Proposed FAQ explaining why you shouldn't parse JSON with regex
-
It’s looking good to me.
When you’re ready, you could create a new post in the Blogs section, and then ask me here to move it into the FAQ section for you. Or you could just reply here that you want it as it is in your most-recent post, and I can copy that and create the new Topic in the FAQ section and change the owner to you.
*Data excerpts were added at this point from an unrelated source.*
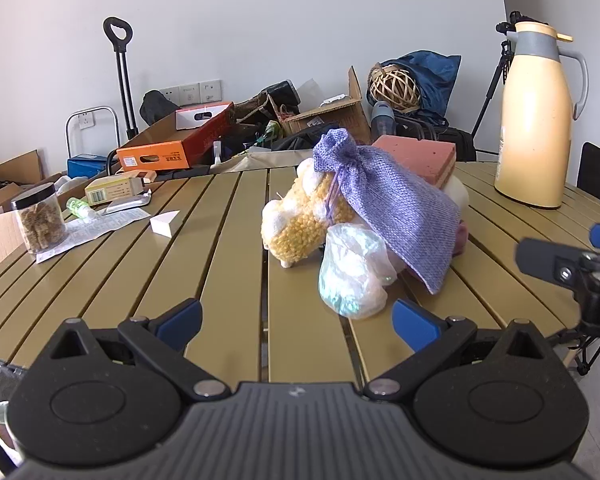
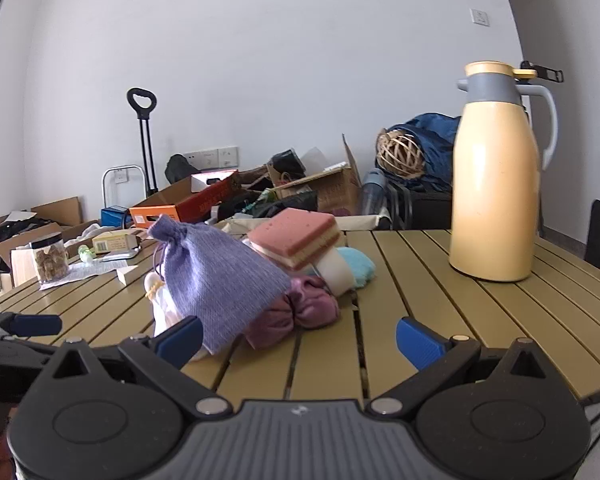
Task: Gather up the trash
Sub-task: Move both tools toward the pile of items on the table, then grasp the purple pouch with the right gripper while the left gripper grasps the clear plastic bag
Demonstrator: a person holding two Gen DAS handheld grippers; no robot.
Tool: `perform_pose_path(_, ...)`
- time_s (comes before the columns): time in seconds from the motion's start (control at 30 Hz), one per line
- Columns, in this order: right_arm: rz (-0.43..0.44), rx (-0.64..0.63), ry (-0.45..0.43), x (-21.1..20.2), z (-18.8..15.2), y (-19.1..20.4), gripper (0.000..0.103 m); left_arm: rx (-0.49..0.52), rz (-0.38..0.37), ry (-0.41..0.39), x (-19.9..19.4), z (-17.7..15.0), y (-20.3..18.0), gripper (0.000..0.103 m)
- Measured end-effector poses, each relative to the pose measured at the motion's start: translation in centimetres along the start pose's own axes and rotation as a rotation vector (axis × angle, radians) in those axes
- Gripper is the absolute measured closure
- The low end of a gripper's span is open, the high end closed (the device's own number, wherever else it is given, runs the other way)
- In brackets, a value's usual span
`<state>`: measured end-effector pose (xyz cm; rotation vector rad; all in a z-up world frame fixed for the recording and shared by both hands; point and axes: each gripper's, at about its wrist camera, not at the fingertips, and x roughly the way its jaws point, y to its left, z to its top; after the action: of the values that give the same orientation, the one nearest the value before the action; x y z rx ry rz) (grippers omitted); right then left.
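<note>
A crumpled clear plastic bag lies on the olive slatted table, leaning against a yellow plush toy under a purple drawstring pouch. My left gripper is open just short of the plastic bag, with nothing between its fingers. My right gripper is also open and holds nothing. It faces the purple pouch and a mauve cloth bundle. A printed paper leaflet and a foil blister pack lie at the table's left.
A pink sponge tops the pile. A tall yellow thermos stands at the right. A snack jar, a small green bottle, a white wedge and a small carton sit at the left. Boxes and bags crowd the floor behind.
</note>
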<state>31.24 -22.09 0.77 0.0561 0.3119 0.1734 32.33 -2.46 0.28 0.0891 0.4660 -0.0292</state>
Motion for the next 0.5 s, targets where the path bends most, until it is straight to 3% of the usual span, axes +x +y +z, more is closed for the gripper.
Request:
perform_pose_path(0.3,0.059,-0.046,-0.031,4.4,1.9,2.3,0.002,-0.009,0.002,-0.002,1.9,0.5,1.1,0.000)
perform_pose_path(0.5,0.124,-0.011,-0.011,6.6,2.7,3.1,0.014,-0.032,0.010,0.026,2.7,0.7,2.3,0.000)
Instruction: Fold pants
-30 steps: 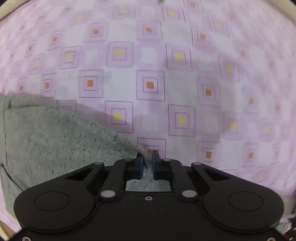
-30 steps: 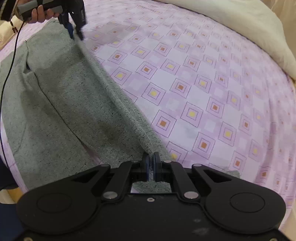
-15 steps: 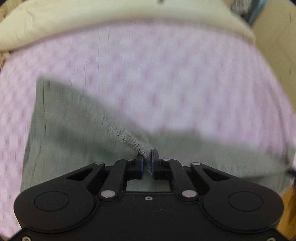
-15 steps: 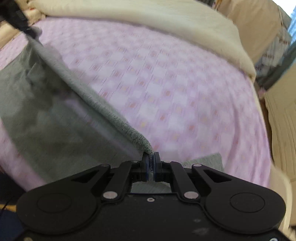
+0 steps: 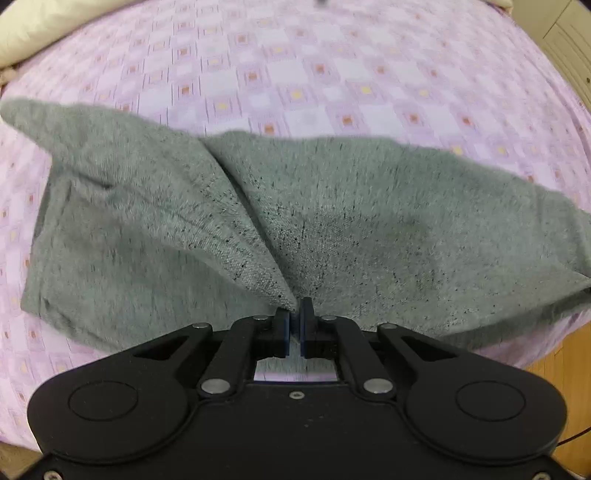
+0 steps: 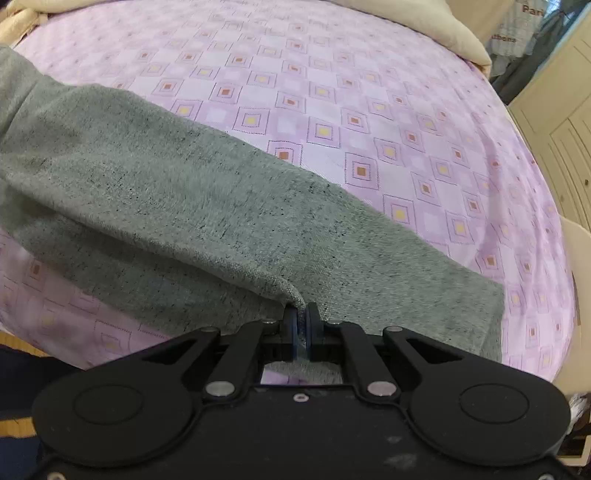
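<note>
Pants (image 5: 369, 221): grey-green heather knit, flecked with black specks. Bed sheet (image 6: 369, 110): pale lilac, grid of nested squares with orange or yellow centres, dotted dark outlines. Duvet (image 5: 33, 26) at bed's far edge: cream. Left gripper (image 5: 295, 317), right gripper (image 6: 302, 321): black bodies, blue fingers (image 6: 293, 332).

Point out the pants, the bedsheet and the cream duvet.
pants (image 5: 369, 221), left wrist view, on the grey cloth's flat middle.
bedsheet (image 6: 332, 81), right wrist view, on a bare purple patterned stretch.
duvet (image 6: 424, 26), right wrist view, on its cream edge at the far side.
</note>
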`<state>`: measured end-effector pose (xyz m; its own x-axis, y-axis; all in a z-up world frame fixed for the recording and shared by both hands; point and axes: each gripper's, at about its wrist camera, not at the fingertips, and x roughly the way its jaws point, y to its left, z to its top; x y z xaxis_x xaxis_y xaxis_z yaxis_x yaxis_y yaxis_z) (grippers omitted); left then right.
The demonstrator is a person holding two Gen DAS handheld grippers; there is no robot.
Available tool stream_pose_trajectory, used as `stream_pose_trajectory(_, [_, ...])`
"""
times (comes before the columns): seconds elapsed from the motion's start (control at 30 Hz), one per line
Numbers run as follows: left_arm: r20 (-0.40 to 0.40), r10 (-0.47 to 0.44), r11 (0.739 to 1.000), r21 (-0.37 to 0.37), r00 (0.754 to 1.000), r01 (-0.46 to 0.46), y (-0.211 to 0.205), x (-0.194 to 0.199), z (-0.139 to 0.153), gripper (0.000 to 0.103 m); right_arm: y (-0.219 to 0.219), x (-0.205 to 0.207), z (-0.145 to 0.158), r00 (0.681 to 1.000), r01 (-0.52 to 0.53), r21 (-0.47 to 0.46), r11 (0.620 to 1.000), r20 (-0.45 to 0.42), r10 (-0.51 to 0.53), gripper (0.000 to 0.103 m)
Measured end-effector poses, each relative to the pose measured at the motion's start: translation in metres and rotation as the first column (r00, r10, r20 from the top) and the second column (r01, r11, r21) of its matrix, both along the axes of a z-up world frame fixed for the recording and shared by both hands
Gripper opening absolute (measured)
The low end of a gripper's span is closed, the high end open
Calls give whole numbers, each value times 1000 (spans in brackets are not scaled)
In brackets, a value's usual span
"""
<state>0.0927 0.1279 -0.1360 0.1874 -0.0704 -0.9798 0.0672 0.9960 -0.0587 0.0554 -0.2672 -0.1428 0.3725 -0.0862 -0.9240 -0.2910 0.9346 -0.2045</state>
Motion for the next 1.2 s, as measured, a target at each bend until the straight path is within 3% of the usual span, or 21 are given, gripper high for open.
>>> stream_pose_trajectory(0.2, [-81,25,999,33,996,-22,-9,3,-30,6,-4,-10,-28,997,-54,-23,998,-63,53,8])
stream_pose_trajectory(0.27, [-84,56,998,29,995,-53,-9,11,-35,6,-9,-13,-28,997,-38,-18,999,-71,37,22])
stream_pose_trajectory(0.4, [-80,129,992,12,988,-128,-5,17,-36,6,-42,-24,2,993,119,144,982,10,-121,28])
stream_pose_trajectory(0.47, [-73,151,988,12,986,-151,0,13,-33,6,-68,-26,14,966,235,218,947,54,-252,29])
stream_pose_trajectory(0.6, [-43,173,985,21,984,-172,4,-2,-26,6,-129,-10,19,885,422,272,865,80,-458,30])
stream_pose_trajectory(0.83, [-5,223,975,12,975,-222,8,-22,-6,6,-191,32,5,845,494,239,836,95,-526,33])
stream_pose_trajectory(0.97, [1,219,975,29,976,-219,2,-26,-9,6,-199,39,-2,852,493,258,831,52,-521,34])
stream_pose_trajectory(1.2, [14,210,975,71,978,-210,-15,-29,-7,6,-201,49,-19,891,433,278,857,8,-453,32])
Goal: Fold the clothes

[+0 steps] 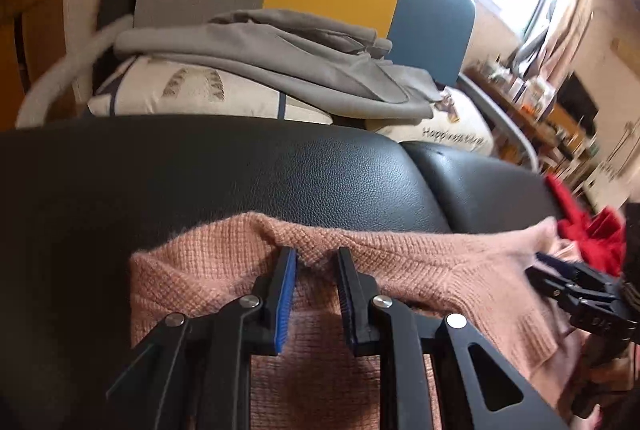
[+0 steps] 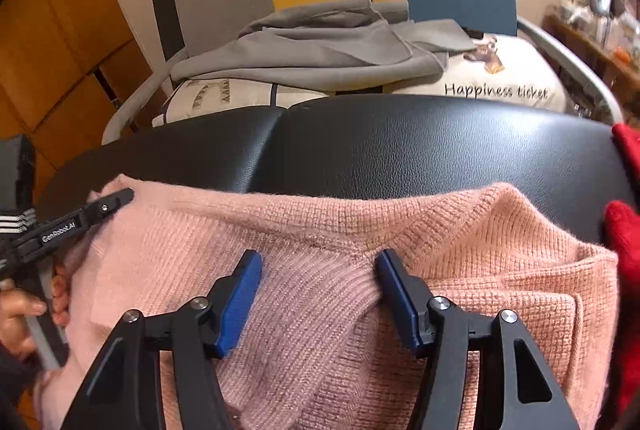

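While the left gripper [image 1: 316, 266] pinches a ridge of the pink sweater [image 2: 320, 270] between narrowly parted fingers, the right gripper [image 2: 318, 294] hangs wide open, empty, over the knit; best square that edge before folding across the black seat [image 2: 400, 141].

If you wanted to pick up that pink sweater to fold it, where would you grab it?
Probably the pink sweater by its far folded edge against the black leather seat, coming down from above. That edge bunches into a raised ridge the jaws can pinch; elsewhere the knit lies flat.
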`<state>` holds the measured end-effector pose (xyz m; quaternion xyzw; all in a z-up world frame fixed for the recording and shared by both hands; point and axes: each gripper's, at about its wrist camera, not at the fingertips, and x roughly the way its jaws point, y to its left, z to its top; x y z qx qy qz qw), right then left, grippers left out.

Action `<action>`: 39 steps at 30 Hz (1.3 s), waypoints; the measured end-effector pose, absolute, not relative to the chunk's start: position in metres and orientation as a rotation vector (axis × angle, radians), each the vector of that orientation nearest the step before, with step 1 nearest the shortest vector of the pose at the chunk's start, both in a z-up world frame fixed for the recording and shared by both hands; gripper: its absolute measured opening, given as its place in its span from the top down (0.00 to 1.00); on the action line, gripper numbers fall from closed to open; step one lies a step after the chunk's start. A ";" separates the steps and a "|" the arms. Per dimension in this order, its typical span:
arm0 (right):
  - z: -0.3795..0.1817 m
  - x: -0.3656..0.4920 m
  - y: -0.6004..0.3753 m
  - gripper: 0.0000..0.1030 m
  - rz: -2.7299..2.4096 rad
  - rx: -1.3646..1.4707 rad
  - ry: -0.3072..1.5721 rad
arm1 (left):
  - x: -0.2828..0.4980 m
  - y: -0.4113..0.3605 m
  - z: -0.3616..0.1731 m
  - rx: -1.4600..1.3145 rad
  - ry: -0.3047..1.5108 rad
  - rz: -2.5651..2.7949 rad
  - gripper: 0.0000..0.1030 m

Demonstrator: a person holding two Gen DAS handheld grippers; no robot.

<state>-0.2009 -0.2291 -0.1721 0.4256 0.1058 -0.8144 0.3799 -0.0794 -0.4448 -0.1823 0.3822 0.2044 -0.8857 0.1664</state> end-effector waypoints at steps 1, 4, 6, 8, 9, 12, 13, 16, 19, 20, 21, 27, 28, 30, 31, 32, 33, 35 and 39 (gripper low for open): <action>-0.173 -0.199 -0.230 0.40 -2.093 1.076 0.278 | -0.080 -0.443 -0.181 1.092 0.563 -2.510 0.80; -0.173 -0.197 -0.231 0.38 -2.107 1.069 0.301 | -0.080 -0.434 -0.172 1.109 0.483 -2.469 0.79; -0.174 -0.198 -0.233 0.36 -2.119 1.058 0.310 | -0.078 -0.428 -0.164 1.110 0.441 -2.447 0.79; -0.173 -0.200 -0.232 0.35 -2.126 1.057 0.306 | -0.069 -0.421 -0.152 1.084 0.429 -2.437 0.79; -0.170 -0.200 -0.232 0.34 -2.134 1.063 0.312 | -0.061 -0.415 -0.144 1.071 0.427 -2.440 0.78; -0.155 -0.192 -0.229 0.32 -2.189 1.048 0.345 | -0.032 -0.394 -0.126 1.036 0.423 -2.468 0.76; -0.146 -0.183 -0.223 0.32 -2.201 1.019 0.333 | -0.021 -0.387 -0.121 1.025 0.419 -2.476 0.76; -0.127 -0.147 -0.202 0.19 -2.199 0.959 0.319 | 0.011 -0.366 -0.112 1.010 0.433 -2.492 0.75; -0.123 -0.106 -0.166 0.18 -2.127 0.990 0.276 | 0.057 -0.352 -0.114 1.012 0.501 -2.488 0.75; -0.125 -0.096 -0.147 0.18 -2.114 1.010 0.252 | 0.077 -0.350 -0.116 1.014 0.529 -2.483 0.75; -0.127 -0.087 -0.126 0.18 -2.103 1.031 0.227 | 0.094 -0.348 -0.119 1.017 0.549 -2.475 0.75; -0.135 -0.039 -0.004 0.18 -2.080 1.149 0.090 | 0.201 -0.342 -0.140 1.036 0.589 -2.431 0.75; -0.135 -0.035 0.018 0.18 -2.104 1.165 0.059 | 0.216 -0.340 -0.144 1.047 0.595 -2.427 0.75; -0.136 -0.029 0.062 0.18 -2.154 1.197 -0.008 | 0.240 -0.334 -0.151 1.065 0.607 -2.433 0.74; -0.139 -0.028 0.084 0.18 -2.168 1.229 -0.061 | 0.250 -0.331 -0.155 1.069 0.611 -2.429 0.74; -0.144 -0.028 0.102 0.18 -2.173 1.261 -0.107 | 0.259 -0.329 -0.158 1.071 0.617 -2.421 0.74; -0.150 -0.028 0.119 0.19 -2.176 1.293 -0.151 | 0.267 -0.327 -0.161 1.075 0.631 -2.412 0.74; -0.158 -0.027 0.138 0.22 -2.153 1.319 -0.223 | 0.279 -0.324 -0.168 1.087 0.668 -2.395 0.74; -0.170 -0.023 0.141 0.33 -2.119 1.320 -0.249 | 0.291 -0.320 -0.179 1.108 0.687 -2.381 0.73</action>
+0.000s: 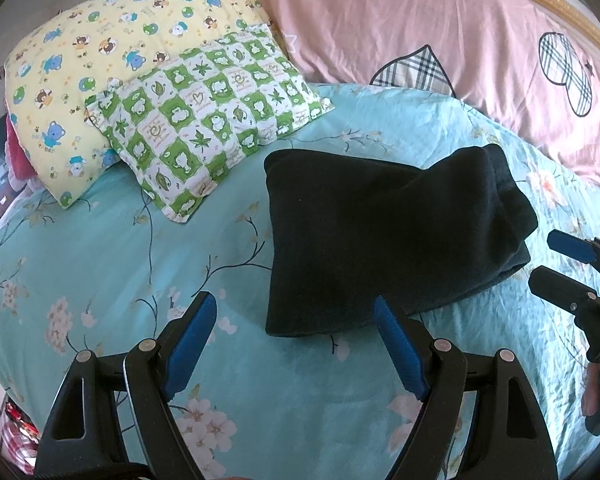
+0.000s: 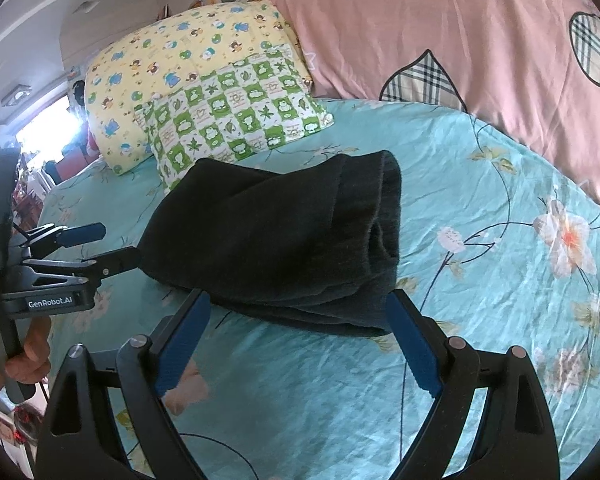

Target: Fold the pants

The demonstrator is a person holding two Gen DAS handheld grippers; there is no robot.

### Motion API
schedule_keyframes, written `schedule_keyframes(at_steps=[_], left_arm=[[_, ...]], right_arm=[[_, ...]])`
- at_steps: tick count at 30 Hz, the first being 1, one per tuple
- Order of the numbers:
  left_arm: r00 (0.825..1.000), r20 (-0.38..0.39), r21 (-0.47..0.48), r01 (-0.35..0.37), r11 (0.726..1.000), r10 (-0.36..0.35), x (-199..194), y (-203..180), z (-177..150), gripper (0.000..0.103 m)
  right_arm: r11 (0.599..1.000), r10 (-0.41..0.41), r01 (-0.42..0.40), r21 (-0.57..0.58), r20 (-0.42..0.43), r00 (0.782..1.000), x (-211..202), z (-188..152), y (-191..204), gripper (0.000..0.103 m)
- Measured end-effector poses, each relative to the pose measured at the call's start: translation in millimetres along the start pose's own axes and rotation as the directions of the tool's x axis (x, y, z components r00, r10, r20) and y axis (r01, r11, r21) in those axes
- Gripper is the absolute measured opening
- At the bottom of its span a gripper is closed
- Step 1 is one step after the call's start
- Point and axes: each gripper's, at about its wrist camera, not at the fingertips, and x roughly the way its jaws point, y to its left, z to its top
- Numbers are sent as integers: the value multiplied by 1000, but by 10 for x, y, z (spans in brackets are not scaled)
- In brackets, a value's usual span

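Folded pants point(image 1: 384, 236) lie crosswise (open ends rightward).

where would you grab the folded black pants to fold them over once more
Probably the near corners of the black pants: the left gripper takes the left corner, the right gripper the thick layered right end. Both stand open just short of that edge, so slide in low along the sheet from the near side.
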Motion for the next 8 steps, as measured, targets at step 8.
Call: schedule_keyframes(at_steps=[8], left_arm=[[1000,-20,-26,9,1000,-9,62,-18,5,82]], right_arm=[[1000,0,0,14,-3,1000,-7,-1,-31,89]])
As far as maintaining it goes, you’ll only have edit permission for the same few hours that are allowed with normal posts. So I think the best would be for you to set up a gist on GitHub, or put it in a folder of some other GitHub repo that you control (or any other preferred publically-facing repo system), and then when you update that you could direct-message me, and I could take the contents from there and update the FAQ. Or, if you wanted, I could add a file to the same GitHub repo/directory where I store most of the other active FAQ content – and if you wanted to update the contents, you could do a PR for that file (and me handling the PR would obviously also prompt me to merge the contents into the actual FAQ).
So let me know when you’re ready for it to be added to the FAQ section
-
-
@Mark-Olson said,
Great!
FAQ entry created.
I added a brief corollary (I hope you don’t mind).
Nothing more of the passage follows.